ニーナの優しさは、ムガロを窮地に追い込むかもしれない。無知で無垢であるがゆえに、とんでもない破滅に接近もするだろう。
— コバヤシ (@lastbreath0902) 2017年5月7日
でも、だからといってニーナの優しさ、ムガロの笑顔が無駄だってことは、絶対にない。カイザルとリタが演じたコメディが、シャリオスと演じた対立より無意味だってことも。
様々な人の魂の炎が、昼と夜の間で静かな火花をちらした今回は、そういうポジティブな作品の哲学を感じられ、信頼感が高まるエピソードだったと思います。
— コバヤシ (@lastbreath0902) 2017年5月7日
ニーナの認識が徐々に変わりつあること、ニーナの光がムガロに笑顔を持ってきたことは、凄く大事な変化だと思うな。ムガロ可愛かったしマジ。

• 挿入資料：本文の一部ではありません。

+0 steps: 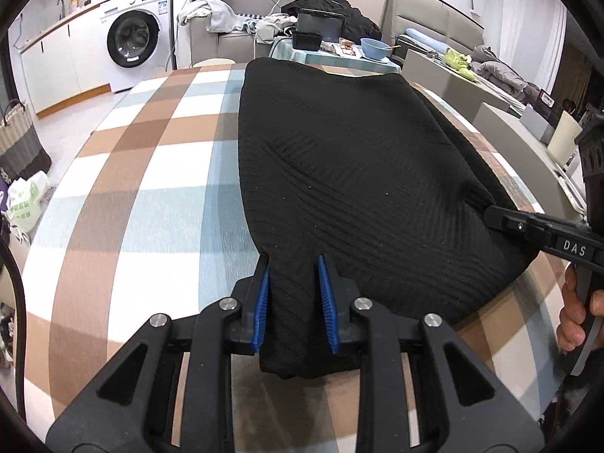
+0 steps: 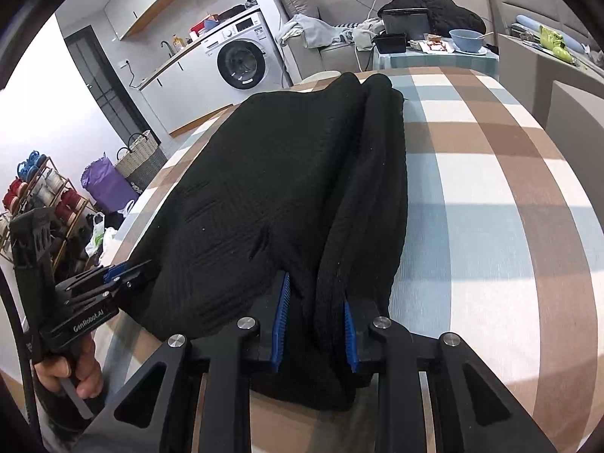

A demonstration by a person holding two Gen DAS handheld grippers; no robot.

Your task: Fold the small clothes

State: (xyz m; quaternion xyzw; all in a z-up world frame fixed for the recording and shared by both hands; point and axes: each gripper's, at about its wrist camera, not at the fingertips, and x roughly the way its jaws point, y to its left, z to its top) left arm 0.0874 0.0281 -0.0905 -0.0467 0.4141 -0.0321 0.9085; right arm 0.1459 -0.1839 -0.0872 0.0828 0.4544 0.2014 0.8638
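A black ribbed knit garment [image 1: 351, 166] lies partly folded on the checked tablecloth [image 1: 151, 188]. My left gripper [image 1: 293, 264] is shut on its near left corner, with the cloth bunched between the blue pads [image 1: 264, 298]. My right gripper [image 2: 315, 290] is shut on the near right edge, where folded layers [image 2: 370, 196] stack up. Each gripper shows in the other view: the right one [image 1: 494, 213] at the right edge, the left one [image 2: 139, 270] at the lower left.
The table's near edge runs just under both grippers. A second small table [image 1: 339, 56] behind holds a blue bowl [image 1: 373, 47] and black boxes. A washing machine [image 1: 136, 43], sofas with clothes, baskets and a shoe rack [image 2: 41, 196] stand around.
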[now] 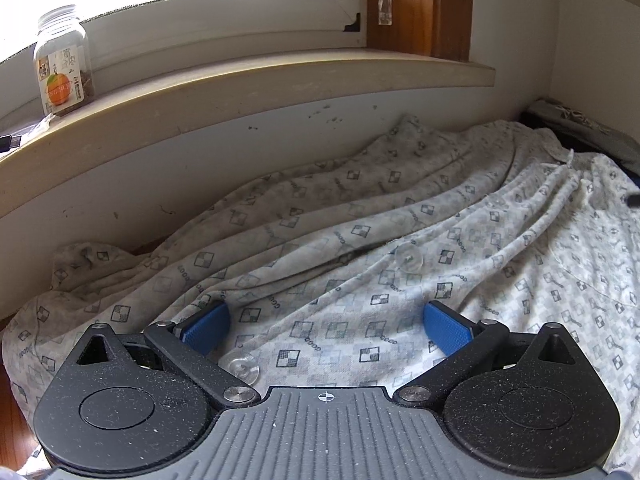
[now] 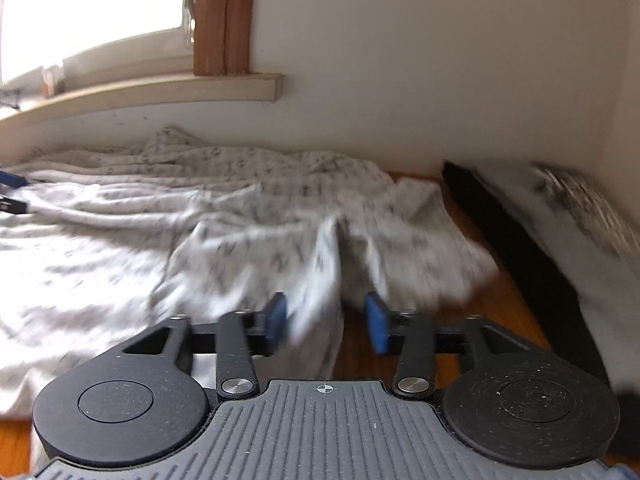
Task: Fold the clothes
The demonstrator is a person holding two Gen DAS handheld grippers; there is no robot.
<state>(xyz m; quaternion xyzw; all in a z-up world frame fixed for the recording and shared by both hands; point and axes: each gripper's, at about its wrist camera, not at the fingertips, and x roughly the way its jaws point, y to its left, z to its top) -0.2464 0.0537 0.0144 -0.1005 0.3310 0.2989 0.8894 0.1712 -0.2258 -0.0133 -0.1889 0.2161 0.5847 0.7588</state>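
Clearly the patterned shirt lies spread and rumpled over a wooden surface below the window sill, its far edge bunched against the wall, a jar standing on the sill's left end. At the left, the left gripper hovers spread wide over the shirt's buttoned front, a clear button just ahead of it, its pads pinching nothing. Further right, the right gripper stands half spread at the shirt's right edge, where bare wood shows; a ridge of cloth lies between its pads, brushing the left one, but it is not clamped. If that ridge sags flat, the next pinch may catch only one layer or miss, and the fold would come out skewed; loose bunching at the wall could drag too. The right view is smeared, so the hem's layers, the dark strip and the pale bundle at the right wall are hard to make out.
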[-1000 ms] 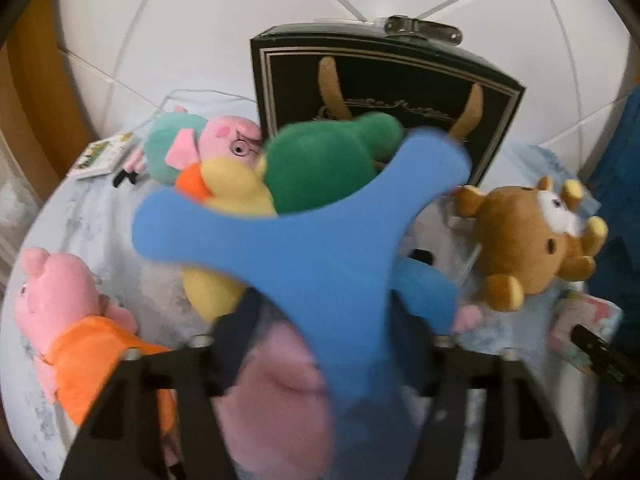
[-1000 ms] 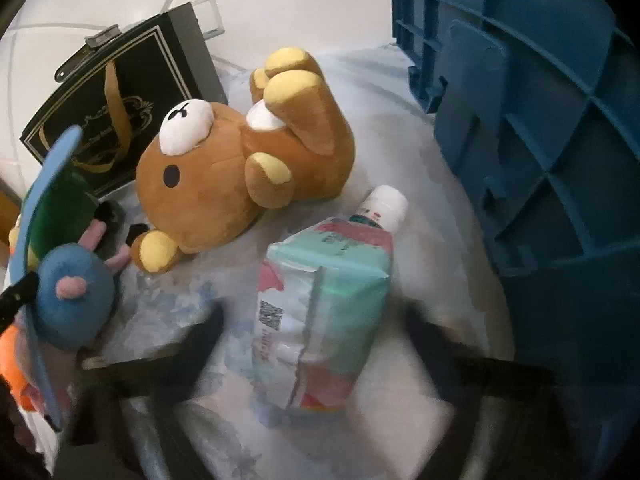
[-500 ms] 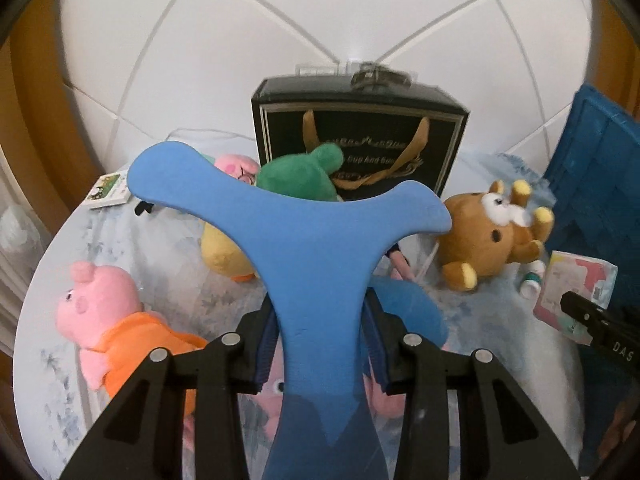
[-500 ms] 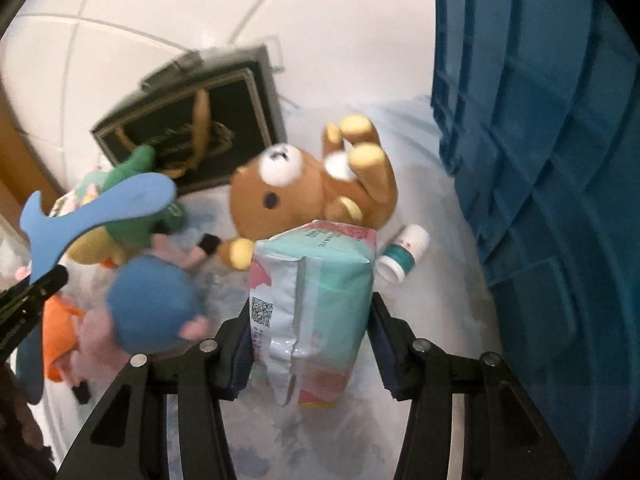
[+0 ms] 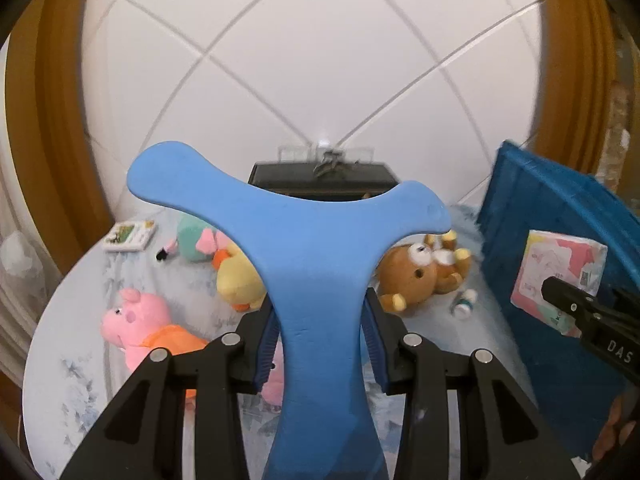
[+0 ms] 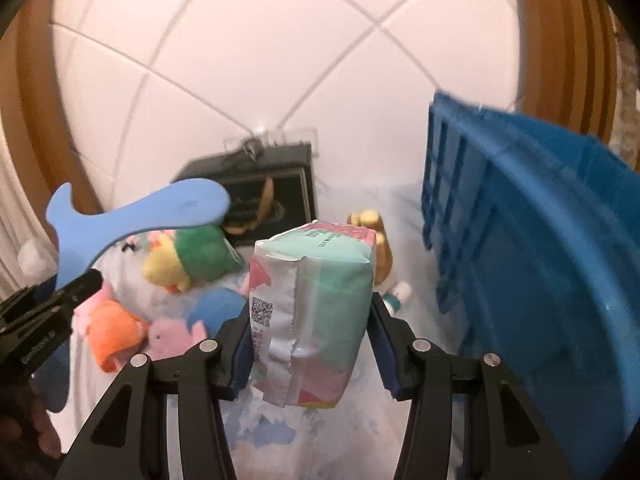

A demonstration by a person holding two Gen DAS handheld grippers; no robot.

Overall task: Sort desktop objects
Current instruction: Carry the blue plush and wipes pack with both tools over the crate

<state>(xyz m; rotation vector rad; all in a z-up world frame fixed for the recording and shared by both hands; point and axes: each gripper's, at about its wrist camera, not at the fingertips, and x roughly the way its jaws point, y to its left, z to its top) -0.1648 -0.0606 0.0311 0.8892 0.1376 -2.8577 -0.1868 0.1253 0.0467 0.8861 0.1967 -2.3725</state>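
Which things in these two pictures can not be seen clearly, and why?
- Inside of the blue crate: both views show only its outer wall.
- Black gift bag, left view: mostly behind the blue three-armed toy.
- Brown bear, right view: behind the tissue pack.

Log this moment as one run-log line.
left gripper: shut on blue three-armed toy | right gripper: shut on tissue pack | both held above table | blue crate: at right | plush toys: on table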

ニーナが下着で寝るのも、ファンサービスでちょっとくすぐりつつ、世界の暗さを知らず無防備で居続ける彼女の立ち位置、キャラ性を巧く表現してて好きだなぁ。
— コバヤシ (@lastbreath0902) 2017年5月7日
クオリティが描写に生きている作品は、やっぱ俺好きだよ。歯車が噛み合って、話が早く力強く進んでくれる感じがする。
これは表情の作画も同じで、ニーナのあどけない輝き、ムガロの無垢な笑顔、シャリオスの決意を秘めた目。どれも破綻も怠けもなくきっちり仕上げてくれているからこそ、内面が絵でぐっと伝わり、物語を丸呑みできる。
— コバヤシ (@lastbreath0902) 2017年5月7日
『ただ上手いだけ、カネかけただけ』になってないのは、神バハの強さだなぁと思う。
追記
バハ追記。
— コバヤシ (@lastbreath0902) 2017年5月7日
こうしてカウンターの上手い回が来ると、男-女、悪党-乙女、凄腕-素人、都会-田舎、常人-龍と、キャラを構成する要素を全て前作主人公たるファバロと正反対に置いたニーナってのは、面白いキャラだと思う。
あれだけ正反対なのに、どっかファバロの気配があるし、設定状も繋がってる
それは制作スタッフが、『自分たちが作ったファバロの物語は良いものだったし、だからこそ彼の物語の燃料はかなり使ってしまった』という認識を持っているからだと思う。
— コバヤシ (@lastbreath0902) 2017年5月7日
いい話だったからこそ、別角度から書き直さなけれないけない。そのために必要な物語的な目の良さを、やっぱ神バハは持っている。